(Instructions for the task) Your answer should be an exact copy of the listing.

-- Opening Marker --

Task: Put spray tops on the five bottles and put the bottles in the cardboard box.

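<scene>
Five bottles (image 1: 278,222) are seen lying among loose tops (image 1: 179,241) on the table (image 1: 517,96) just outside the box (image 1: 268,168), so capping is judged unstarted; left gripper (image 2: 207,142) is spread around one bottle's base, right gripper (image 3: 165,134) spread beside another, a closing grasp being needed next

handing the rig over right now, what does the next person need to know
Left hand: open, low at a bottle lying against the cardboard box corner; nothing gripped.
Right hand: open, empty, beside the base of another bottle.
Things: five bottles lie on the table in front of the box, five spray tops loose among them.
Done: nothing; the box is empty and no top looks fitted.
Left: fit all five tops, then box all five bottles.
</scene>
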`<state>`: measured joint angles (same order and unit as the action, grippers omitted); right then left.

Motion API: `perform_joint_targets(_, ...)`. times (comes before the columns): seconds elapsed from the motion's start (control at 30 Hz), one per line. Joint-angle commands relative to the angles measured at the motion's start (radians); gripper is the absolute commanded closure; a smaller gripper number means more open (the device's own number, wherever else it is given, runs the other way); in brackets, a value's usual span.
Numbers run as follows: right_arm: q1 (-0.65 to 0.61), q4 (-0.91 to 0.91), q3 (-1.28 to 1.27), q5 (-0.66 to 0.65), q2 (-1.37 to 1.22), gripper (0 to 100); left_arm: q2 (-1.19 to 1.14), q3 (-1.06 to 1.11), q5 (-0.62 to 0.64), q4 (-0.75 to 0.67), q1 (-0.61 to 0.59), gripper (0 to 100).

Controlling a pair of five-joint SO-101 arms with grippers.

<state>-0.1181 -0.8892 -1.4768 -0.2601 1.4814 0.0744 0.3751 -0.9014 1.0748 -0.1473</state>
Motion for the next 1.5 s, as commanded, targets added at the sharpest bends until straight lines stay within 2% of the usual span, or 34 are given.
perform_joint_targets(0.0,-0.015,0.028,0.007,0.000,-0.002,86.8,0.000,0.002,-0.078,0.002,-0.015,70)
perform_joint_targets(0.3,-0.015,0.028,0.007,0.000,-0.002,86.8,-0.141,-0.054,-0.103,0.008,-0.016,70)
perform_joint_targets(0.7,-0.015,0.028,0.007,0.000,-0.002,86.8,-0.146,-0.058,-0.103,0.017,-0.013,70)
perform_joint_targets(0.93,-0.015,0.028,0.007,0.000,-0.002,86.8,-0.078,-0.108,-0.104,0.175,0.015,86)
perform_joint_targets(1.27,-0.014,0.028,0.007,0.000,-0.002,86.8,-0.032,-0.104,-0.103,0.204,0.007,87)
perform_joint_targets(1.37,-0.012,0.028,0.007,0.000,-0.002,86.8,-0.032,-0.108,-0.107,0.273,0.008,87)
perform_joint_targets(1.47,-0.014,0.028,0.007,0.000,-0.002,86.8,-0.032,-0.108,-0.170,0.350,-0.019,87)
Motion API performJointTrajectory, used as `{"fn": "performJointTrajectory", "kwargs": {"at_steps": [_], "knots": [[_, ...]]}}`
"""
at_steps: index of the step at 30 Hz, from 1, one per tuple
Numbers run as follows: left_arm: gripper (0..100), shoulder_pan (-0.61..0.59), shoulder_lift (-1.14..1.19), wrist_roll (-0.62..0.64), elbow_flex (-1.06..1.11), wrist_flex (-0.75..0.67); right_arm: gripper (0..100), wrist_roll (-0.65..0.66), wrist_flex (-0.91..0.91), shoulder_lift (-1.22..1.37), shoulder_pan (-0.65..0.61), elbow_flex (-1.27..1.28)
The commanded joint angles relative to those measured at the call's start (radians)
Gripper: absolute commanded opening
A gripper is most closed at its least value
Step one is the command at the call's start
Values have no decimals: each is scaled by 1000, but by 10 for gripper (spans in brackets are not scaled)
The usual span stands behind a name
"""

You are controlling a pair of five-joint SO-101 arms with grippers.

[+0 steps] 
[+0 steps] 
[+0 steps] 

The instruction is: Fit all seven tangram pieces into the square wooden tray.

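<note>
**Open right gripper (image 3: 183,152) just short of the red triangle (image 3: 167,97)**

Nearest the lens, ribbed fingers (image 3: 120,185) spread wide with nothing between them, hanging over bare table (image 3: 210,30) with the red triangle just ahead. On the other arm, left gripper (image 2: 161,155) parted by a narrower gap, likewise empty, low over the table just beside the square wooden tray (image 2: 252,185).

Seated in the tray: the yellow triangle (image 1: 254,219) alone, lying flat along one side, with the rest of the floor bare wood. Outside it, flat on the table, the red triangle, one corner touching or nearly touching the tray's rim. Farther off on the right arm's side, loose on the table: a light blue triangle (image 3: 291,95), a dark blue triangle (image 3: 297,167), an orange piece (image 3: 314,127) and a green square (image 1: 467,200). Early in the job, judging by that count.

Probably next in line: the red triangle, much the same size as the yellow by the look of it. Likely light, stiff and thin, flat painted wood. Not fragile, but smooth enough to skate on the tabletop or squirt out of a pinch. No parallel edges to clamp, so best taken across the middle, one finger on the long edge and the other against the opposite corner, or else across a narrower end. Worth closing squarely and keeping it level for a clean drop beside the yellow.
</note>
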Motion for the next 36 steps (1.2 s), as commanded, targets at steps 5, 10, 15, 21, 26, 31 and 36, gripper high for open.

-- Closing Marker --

(Answer space)
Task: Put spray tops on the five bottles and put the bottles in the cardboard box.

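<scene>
Five bottles (image 1: 278,222) are seen lying among loose tops (image 1: 179,241) on the table (image 1: 517,96) just outside the box (image 1: 268,168), so capping is judged unstarted; left gripper (image 2: 207,142) is spread around one bottle's base, right gripper (image 3: 165,134) spread beside another, a closing grasp being needed next

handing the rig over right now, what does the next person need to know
Left hand: open, low at a bottle lying against the cardboard box corner; nothing gripped.
Right hand: open, empty, beside the base of another bottle.
Things: five bottles lie on the table in front of the box, five spray tops loose among them.
Done: nothing; the box is empty and no top looks fitted.
Left: fit all five tops, then box all five bottles.
</scene>
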`<state>`: measured joint angles (same order and unit as the action, grippers omitted); right then left.

Motion API: `perform_joint_targets(_, ...)`. times (comes before the columns): seconds elapsed from the motion's start (control at 30 Hz), one per line. Joint-angle commands relative to the angles measured at the motion's start (radians); gripper is the absolute commanded closure; a smaller gripper number means more open (the device's own number, wherever else it is given, runs the other way); in brackets, a value's usual span.
Numbers run as follows: right_arm: q1 (-0.65 to 0.61), q4 (-0.91 to 0.91), q3 (-1.28 to 1.27), q5 (-0.66 to 0.65), q2 (-1.37 to 1.22), gripper (0 to 100); left_arm: q2 (-1.19 to 1.14), q3 (-1.06 to 1.11), q5 (-0.62 to 0.64), q4 (-0.75 to 0.67), q1 (-0.61 to 0.59), gripper (0 to 100).

Controlling a pair of five-joint SO-101 arms with grippers.

<state>-0.1181 -0.8892 -1.4768 -0.2601 1.4814 0.0744 0.3751 -0.9014 1.0748 -0.1473</state>
Motion for the next 1.5 s, as commanded, targets added at the sharpest bends until straight lines stay within 2% of the usual span, or 34 are given.
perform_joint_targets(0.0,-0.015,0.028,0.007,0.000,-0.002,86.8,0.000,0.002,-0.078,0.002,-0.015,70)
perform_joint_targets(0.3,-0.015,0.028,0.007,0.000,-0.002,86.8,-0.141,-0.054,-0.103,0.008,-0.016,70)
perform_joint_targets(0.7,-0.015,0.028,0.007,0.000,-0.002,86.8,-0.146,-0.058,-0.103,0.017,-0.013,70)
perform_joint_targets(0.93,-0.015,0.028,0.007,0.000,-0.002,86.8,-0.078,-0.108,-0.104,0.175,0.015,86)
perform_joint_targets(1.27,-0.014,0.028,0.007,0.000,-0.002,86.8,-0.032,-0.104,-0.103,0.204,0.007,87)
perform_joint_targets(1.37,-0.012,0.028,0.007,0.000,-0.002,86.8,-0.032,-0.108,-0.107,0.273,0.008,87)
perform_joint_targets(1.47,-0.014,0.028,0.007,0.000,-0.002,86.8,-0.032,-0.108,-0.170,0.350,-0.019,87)
Motion API performJointTrajectory, used as `{"fn": "performJointTrajectory", "kwargs": {"at_steps": [_], "knots": [[_, ...]]}}`
"""
at_steps: index of the step at 30 Hz, from 1, one per tuple
Numbers run as follows: left_arm: gripper (0..100), shoulder_pan (-0.61..0.59), shoulder_lift (-1.14..1.19), wrist_roll (-0.62..0.64), elbow_flex (-1.06..1.11), wrist_flex (-0.75..0.67); right_arm: gripper (0..100), wrist_roll (-0.65..0.66), wrist_flex (-0.91..0.91), shoulder_lift (-1.22..1.37), shoulder_pan (-0.65..0.61), elbow_flex (-1.27..1.28)
The commanded joint angles relative to those measured at the call's start (radians)
Gripper: absolute commanded opening
A gripper is most closed at its least value
Step one is the command at the call's start
Values have no decimals: each is scaled by 1000, but by 10 for gripper (spans in brackets are not scaled)
The usual span stands behind a name
"""

You are controlling a pair of five-joint SO-101 arms with grippers.

[+0 steps] 
[+0 steps] 
[+0 steps] 

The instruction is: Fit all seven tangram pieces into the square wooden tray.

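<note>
**Open right gripper (image 3: 183,152) just short of the red triangle (image 3: 167,97)**

Nearest the lens, ribbed fingers (image 3: 120,185) spread wide with nothing between them, hanging over bare table (image 3: 210,30) with the red triangle just ahead. On the other arm, left gripper (image 2: 161,155) parted by a narrower gap, likewise empty, low over the table just beside the square wooden tray (image 2: 252,185).

Seated in the tray: the yellow triangle (image 1: 254,219) alone, lying flat along one side, with the rest of the floor bare wood. Outside it, flat on the table, the red triangle, one corner touching or nearly touching the tray's rim. Farther off on the right arm's side, loose on the table: a light blue triangle (image 3: 291,95), a dark blue triangle (image 3: 297,167), an orange piece (image 3: 314,127) and a green square (image 1: 467,200). Early in the job, judging by that count.

Probably next in line: the red triangle, much the same size as the yellow by the look of it. Likely light, stiff and thin, flat painted wood. Not fragile, but smooth enough to skate on the tabletop or squirt out of a pinch. No parallel edges to clamp, so best taken across the middle, one finger on the long edge and the other against the opposite corner, or else across a narrower end. Worth closing squarely and keeping it level for a clean drop beside the yellow.
</note>
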Motion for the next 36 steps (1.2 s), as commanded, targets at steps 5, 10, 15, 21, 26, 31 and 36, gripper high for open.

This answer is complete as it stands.